The Inn at the End of the World

The Inn at the End of the World

Few people have heard of Fogo Island or the Fogo Island Inn and even fewer have visited, yet what’s happening in this small, remote Canadian fishing community could well be a blueprint for minority group survival anywhere in the world. By Tricia Welsh

Perched on an island off an island in far northeast Newfoundland, Fogo Island Inn has been described as the most magical and most remote hotel in the world.

Designed by Newfoundland-born, Norway-based architect Todd Saunders, the contemporary accommodation of 29 suites pays homage to the wooden stilts of traditional fishing ‘stages’ or sheds that remain the signature of the island.

Measuring just 25kms long by 14kms wide, Fogo Island, along with neighbouring Change Islands, is one of Canada’s oldest communities. Located along ‘Iceberg Alley’ in the Labrador Strait, it is literally on the edge of the world – Brimstone Head, one of the island’s natural attractions, is believed by the Flat Earth Society to be one of the four corners of the earth.

Getting to this undiscovered haven is an adventure in itself: a drive of almost five hours from the provincial capital of St John’s to Farewell, is followed by a 45-minute ferry crossing, then a further 27km drive to the inn, via the charmingly named communities of Seldom, Little Seldom and neighbouring Seldom Come By. (I’m told fishing boats to the region seldom came by the small port without calling in.)

For some 500 years, the local cod fishing industry was the mainstay of Newfoundland. When mechanised trawlers were introduced in the ‘60s, the abundant breeding grounds were rapidly depleted to the point that, in 1992, the Canadian Government declared a moratorium on the Northern Cod fishery. It also significantly affected the ecological, economic and socio-cultural structure of the region and none more so than on Fogo Island. It’s population of around 5,000 dwindled to 2,500; people were leaving the island in droves.

One young girl who left the island at 16 was fisherman’s daughter Zita Cobb, who studied business at university in Ottawa and went on to make a small fortune in fibre-optics.
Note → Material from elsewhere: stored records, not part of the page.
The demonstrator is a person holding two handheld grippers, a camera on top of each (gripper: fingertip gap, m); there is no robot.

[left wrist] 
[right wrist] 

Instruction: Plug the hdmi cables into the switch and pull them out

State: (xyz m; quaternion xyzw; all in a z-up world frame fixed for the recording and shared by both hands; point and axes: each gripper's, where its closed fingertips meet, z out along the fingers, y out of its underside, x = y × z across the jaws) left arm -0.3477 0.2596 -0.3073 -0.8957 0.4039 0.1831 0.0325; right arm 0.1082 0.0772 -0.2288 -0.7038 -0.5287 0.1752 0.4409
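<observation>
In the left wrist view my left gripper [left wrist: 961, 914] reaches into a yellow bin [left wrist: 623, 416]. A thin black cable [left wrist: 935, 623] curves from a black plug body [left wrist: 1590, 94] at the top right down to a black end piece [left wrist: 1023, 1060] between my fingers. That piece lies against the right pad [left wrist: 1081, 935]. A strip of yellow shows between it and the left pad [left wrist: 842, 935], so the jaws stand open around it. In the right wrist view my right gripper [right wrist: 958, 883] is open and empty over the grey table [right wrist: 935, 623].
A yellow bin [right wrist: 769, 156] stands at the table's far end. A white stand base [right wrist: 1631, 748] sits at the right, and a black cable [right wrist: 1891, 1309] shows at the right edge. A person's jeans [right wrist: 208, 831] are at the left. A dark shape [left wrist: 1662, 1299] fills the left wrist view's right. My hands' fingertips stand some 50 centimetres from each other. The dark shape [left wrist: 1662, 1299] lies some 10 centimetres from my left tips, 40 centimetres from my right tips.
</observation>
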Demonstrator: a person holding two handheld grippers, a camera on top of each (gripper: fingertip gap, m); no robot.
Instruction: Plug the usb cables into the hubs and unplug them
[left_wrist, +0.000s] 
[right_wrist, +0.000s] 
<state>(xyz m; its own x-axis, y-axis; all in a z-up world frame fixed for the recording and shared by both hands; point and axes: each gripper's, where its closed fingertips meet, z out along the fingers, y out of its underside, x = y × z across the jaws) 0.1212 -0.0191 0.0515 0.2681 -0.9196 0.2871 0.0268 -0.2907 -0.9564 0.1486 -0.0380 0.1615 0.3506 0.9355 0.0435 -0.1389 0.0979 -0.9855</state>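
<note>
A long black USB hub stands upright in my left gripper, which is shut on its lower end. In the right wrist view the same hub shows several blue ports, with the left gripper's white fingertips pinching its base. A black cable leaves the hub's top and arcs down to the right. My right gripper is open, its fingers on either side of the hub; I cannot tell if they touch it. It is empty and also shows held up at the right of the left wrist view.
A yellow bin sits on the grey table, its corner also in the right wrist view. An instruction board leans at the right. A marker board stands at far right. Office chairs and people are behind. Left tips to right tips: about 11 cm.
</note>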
A multimillionaire at 42, she retired to sail her yacht around the world for several years, but at around 50 decided to return to her island home and invest her money there. She spent CA$43 million (HK$263 million) building the inn and set up the Shorefast Foundation with her brother Anthony in 2006 to run it. All profits from the inn were re-invested in the community, to ensure an income for islanders and to ensure local culture and traditions were maintained. She also built four minimalist studios for visiting artists from around the world.

Local builders were engaged and hundreds of craftspeople on the island were commissioned to sew, knit, crochet and quilt home-style bedspreads, cushions and throw rugs for the lounges and guest bedrooms while local studios fashioned traditional-style furniture. A dozen different patterns of wallpapers were designed depicting aspects of island life and big names such as UK-based interior designer Ilse Crawford were brought in to help bring local designs to a new level. As the inn came to fruition it breathed life into one of eastern Canada’s most remote settlements and continues to do so with every guest arrival.

Today the multi-award-winning inn, with its restaurant overlooking the often-wild ocean, its welcoming fireside bar, heritage library, art gallery and 37-seat cinema, is an icon of ingenuity, and a model of community mindedness. There’s the vibe of a family beach house and it would be very easy to stay indoors, totally mesmerised by the constantly changing seascapes beyond.

However, there’s also a chance to play your part. As part of the all-inclusive tariff, guests are assigned a community host whose unscripted tours are entertaining and fascinating, and can be customised to include arts and crafts, museums and, in my case, a visit to a local cemetery. The Irish cemetery in Tilting is believed to be one of the oldest in North America; here my host Clem Dwyer, a retired high school teacher, points out the tombstone of Joe Batt. “He was a crew member of Captain Cook’s ship, the Endeavour, who jumped ship when they passed by in the 1760s and settled on the island,” says Batt.

In the township of Tilting, home to just 175 souls, lilting Irish accents are as thick as loaves of soda bread. You could swear you were in Dublin. Families with surnames such as Dwyer, Foley and Bourke are now sixth and seventh generation Fogo Islanders, many descendants of Irish deck hands recruited centuries ago by fishing boats from Portugal, France or England who at the end of the fishing season in the North Atlantic decided to stay, considering life on Fogo Island preferable to repressive Ireland at the time. Early English crew members from the West Country settled in Joe Batt’s Arm.

The island has seven official seasons. As well as the universal four, there is also trap berth season, pack ice season and berry season, where some 20 different edible berries carpet the ground with vibrant colours. I’m here in berry season and forage for red partridge berries, black crowberries and burgundy-coloured marshberries, all of which join other regional delicacies on the menus of inn executive chef Timothy Charles.

A visit to Fogo Island and its amazing inn is life-enriching on so many levels, the minimum two-night stay is not nearly long enough. Memories of such a unique experience are sure to stay with you for a very long time.